Year	Reference	Type of outcome	Odds ratio
2010	Genovese et al.3	Focal segmental glomerulosclerosis	10.5
2010	Genovese et al.3	Hypertension-attributed ESRD	7.3
2011	Kopp et al.5	HIV-associated nephropathy	29
2011	Kopp et al.5	Focal segmental glomerulosclerosis	17
2011	Papeta et al.4	Focal segmental glomerulosclerosis and HIV-associated nephropathy	10.9
2013	Larsen et al.26	Lupus collapsing GN	5.4
2019	Current study	Diabetic and nondiabetic ESRD	10.95

ESRD, end-stage kidney disease; GN, glomerulonephritis.

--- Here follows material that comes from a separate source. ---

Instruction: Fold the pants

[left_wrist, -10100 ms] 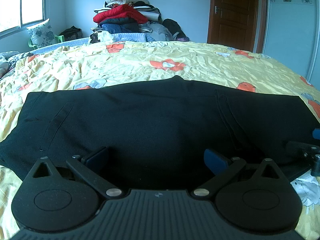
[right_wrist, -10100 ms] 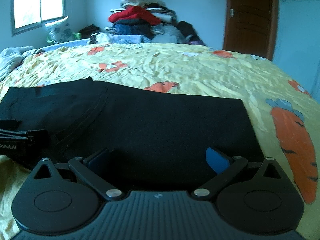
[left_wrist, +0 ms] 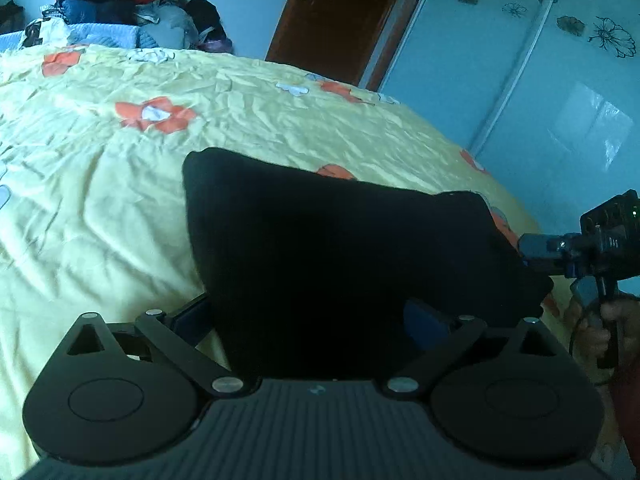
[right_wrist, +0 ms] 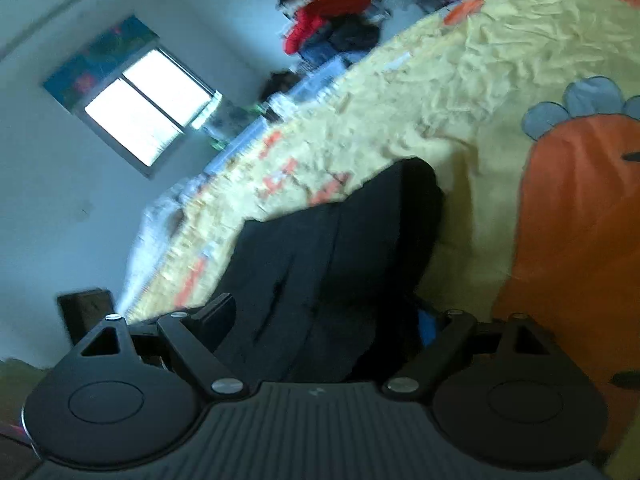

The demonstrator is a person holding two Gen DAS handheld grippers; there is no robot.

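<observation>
The black pants (left_wrist: 340,248) lie on the yellow bed as a compact folded bundle. My left gripper (left_wrist: 316,316) is at the bundle's near edge, with the black fabric between its fingers (left_wrist: 424,320). The jaws stand wide and I cannot tell whether they pinch the cloth. My right gripper (right_wrist: 324,320) is tilted steeply, and the pants (right_wrist: 332,264) run between its fingers (right_wrist: 216,312) in the same way. The right gripper's body and the hand holding it also show in the left wrist view (left_wrist: 592,244), at the bundle's right end.
The yellow flowered bedspread (left_wrist: 120,200) extends to the left and beyond the pants. A pile of clothes (left_wrist: 112,4) sits at the far side of the bed. A brown door (left_wrist: 336,12) and a wardrobe (left_wrist: 540,92) stand to the right. A window (right_wrist: 148,120) is in the wall.
The pants lay wide and flat across both views before; now they are a much narrower bundle. Both grippers have swung round, the right one tilting steeply.
</observation>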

Of the 274 total HD patients studied for age of initiation, patients with 2 APOL1 risk alleles needed dialysis approximately 12 years earlier than those with 0 or 1 risk allele. Adjustments for other risk factors attenuated this difference to approximately 9 years. The early age of dialysis in patients with 2 APOL1 risk variants does suggest that APOL1 kidney disease is more severe than non-APOL1–associated types, either in earlier onset or more rapid progression. In either case, the results suggest that 10-fold increased OR for disease occurrence underestimates the human impact of these alleles on kidney disease because younger people are disproportionately affected. These results are similar to studies in the United States that also show earlier age of HD initiation in 2 risk variant carriers.29, 30 Our sample was not large enough to help clarify whether the reported effect of a single risk allele on dialysis initiation age in other studies is signal or noise.5, 29, 30

Our study, designed as a pilot exploration of APOL1 in Brazil, has limitations. First, our sample was not large enough to determine accurate ORs for APOL1 risk variants. Second, our use of unaffected first-degree relatives as controls mitigates but does not eliminate concerns about population stratification.31, 32 However, the similarity of the effects of APOL1 in the United States and Brazil, and the unusually large ORs (>10) for disease risk make false associations due to ancestry very unlikely. As expected, and as seen in US-based studies, APOL1 risk alleles are in Hardy-Weinberg equilibrium in controls but not in cases, with similar rates of heterozygotes between groups but very different rates of risk homozygotes, supporting an association driven by enrichment of HR homozygotes among cases. The use of first-degree relatives as controls may cause the tendency toward underestimation of the associated risk of HR genotype and ESRD outcome. This occurs because relatives of HR genotype carriers are more likely to have 1 or more risk alleles than a person selected at random from the general population.31, 33

In the future, this highly admixed population in Brazil with considerable genetic heterogeneity and wide range of micro-environments may be highly advantageous in the search for genetic and environmental modifiers of APOL1. Common infections with tropical febrile diseases (e.g., dengue, zika, yellow fever, malaria) may be a good opportunity to study environmental triggers of APOL1 kidney disease. Our current study justifies deeper interest in APOL1 in Brazil and throughout the wider region of Latin America.

Disclosure

MRP and DJF have filed patents related to APOL1-associated kidney disease, and DJF and MRP own equity in ApoLo1 Bio, LLC. All the other authors declared no competing interests.